Grégoire Damon dévoile des personnalité, des caractères, des antagonismes et des amitiés. Certains crèvent au boulot. Tous travaillent, esclaves d’un fast-food des quartiers chics. Essorés par une journée de travail, il leur reste encore le trajet du retour vers les habitats guère resplendissants, et plus une once d’énergie pour songer à poser sa démission. D’autres résistent comme ils peuvent, à coup de steack récupéré gratis, ou de pause clope dérobée. Ces luttes fugaces rassurent, à l’heure où l’avenir se profile dans le travail à tout prix, peut-être bientôt sans possibilité de choix, passant d’horticulteur à serveur… Et puis même dans l’huile, on peut trouver des moments de grâce. Les précaires pressurisés ont du cœur à l’ouvrage et vivent des « rushes mystiques », dans l’adrénaline et la communion avec les collègues. Les rêves existent, même s’ils sont fugaces et simples. Avoir 20 ans et acheter des meubles pour son premier appart’, fantasmer sur la voisine d’en face derrière son rideau, ou se faire poète une bière à la main le long du fleuve.

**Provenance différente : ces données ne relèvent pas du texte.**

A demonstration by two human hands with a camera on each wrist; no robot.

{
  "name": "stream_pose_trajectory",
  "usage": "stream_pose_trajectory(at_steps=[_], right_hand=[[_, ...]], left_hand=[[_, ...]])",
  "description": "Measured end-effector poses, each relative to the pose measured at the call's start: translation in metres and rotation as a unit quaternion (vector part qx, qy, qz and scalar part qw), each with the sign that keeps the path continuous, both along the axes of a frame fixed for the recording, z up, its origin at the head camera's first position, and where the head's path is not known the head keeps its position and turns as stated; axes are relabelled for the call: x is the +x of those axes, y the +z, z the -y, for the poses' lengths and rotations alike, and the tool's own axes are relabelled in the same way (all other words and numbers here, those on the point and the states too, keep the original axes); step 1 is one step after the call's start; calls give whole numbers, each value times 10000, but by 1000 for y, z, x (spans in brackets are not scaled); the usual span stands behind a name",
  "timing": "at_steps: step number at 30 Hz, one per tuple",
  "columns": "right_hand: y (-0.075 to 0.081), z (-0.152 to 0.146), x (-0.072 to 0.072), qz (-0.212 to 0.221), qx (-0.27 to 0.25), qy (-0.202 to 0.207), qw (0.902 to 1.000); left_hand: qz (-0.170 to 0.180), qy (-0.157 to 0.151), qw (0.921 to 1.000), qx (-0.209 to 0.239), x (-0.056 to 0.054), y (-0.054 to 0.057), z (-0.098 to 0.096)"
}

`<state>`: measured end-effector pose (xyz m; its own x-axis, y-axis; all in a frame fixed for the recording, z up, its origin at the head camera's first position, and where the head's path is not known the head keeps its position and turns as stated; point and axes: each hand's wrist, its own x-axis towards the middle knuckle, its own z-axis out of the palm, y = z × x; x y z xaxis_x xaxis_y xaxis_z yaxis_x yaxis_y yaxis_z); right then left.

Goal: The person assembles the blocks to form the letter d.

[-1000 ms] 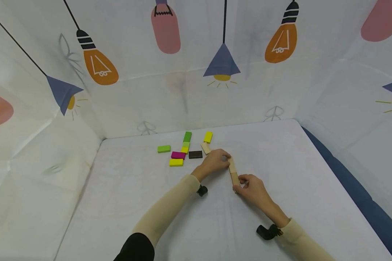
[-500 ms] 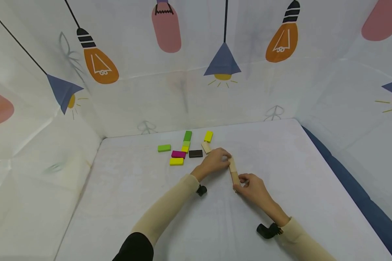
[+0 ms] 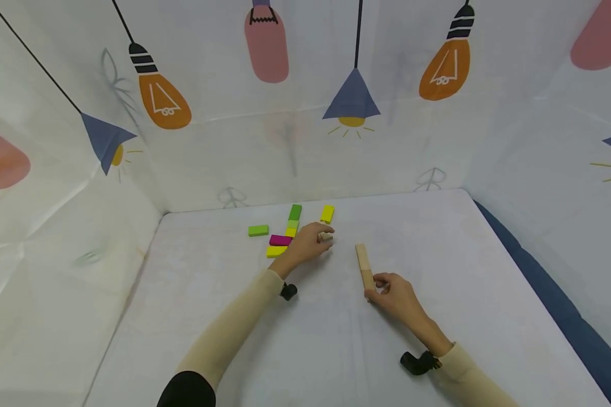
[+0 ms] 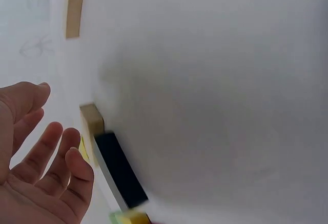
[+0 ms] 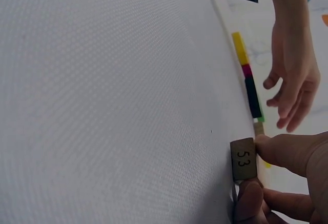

Fast food est un projecteur posé sur ceux qui ne s’en sortent pas, en même temps que le récit d’un parcours vers l’écriture. Celle de Grégoire Damon a la beauté de la discrétion et de la tournure juste. Le roman pourrait se faire cynique ou moralisateur, il déborde de tendresse et de retenue, la souffrance accompagne la joie, et la liberté existe pour chacun.

« – Mais ce que je vais te dire ne va pas te surprendre : on peut compter que sur soi-même. Ou tu détruis le système, ou c’est lui qui te détruira. Tiens, j’ai des envies de guérilla en ce moment.
– Facile à dire, camarade. Mais comme tu le dis si bien, tout seul on ne peut pas faire grand chose. Et si je te disais combien de prolos de gauche j’ai rencontrés depuis le début de ma carrière, c’est toi qui chialerais dans mon giron. »
– J’ai raison, petit homme. Et tu le sais. »

Il y a des guérillas qu’on peut mener à sa hauteur. Ceux du Meecoy en tentent une, éclatante et pas si manquée que ça, une lutte de proximité. Le narrateur fait la sienne, à sa mesure. Chaque pas compte.

Caroline de Benedetti

Grégoire Damon, Fast Food, Buchet Chastel, 2018, 16 €, 230 p.